MUMBAI: The Reserve Bank of India (RBI) Tuesday had to fire-fight in the currency markets with forward premium soaring up to 28.95% in short-term onshore contracts, indicating that varying estimates of fund flows could cause wild swings in the local currency.
The central bank is said to have intervened through some state-run banks that brought down the cost of covering currency exposure across maturities, traders said.
The RBI did not immediately reply to ET’s queries.
The premium on one-day forwards contract, known as Cash Tom in market parlance, settled at 7.41% Tuesday, compared with 28.95% earlier in the morning trade, show data from the Clearing Corporation of India. The gauge traded at 19.78% a day earlier.
“The central bank likely intervened to help escape an uncertainty in the currency market,” said Anindya Banerjee, a currency analyst at Kotak Securities. “If it did not intervene, there would have been more arbitrage trade, triggering volatility.”

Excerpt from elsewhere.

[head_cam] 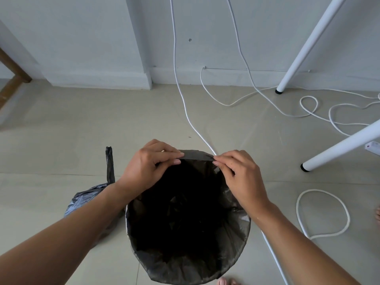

The rupee gained 0.09 percent to close at 73.86 a dollar Tuesday when emerging markets including Japan and China were shut for a local holiday.
Onshore forward premiums shot up Monday by up to 360 basis points.
“RBI was worried about the elevated premium and asked some nationalised banks to get into the buy-sale of swap deals, pulling down the elevated premium,” said a dealer at a large bank.
In market parlance, those state-run banks turned ‘receivers’, buying dollars on behalf of the central banks only with a promise that they would return to the seller at a future contract maturing date after deducting the premium. If there are more “receivers” in the market, forward premiums are likely to come down.
The premium on a near one-month onshore forwards contract yielded 9.32 percent, about 44 basis points lower than the peak of Monday. In forward contracts maturing within the next 12 months, the extent of the premium decline was much less.
Up to September maturities, premiums broadly fell by about four-eight basis points, dealers said.
“Stable forex funding costs should generally help the RBI’s objective of achieving stability in the exchange rate,” said Ashhish Vaidya, treasury head at DBS Bank India. “Sustained elevated forwards premium could have well triggered volatility in the spot rupee-dollar rate.”
While the record high foreign exchange cover provides a buffer against a collapse in the value of the currency, it is to be seen how long such interventions can prevent the currency from experiencing wild swings. Mint Road has forex reserves of $584 billion.
Companies with overseas liabilities are not showing any interest cover their currency risk unless those wrinkles are ironed out. Instead some companies with immediate need to cover risk are seen booking one-week contracts at the most.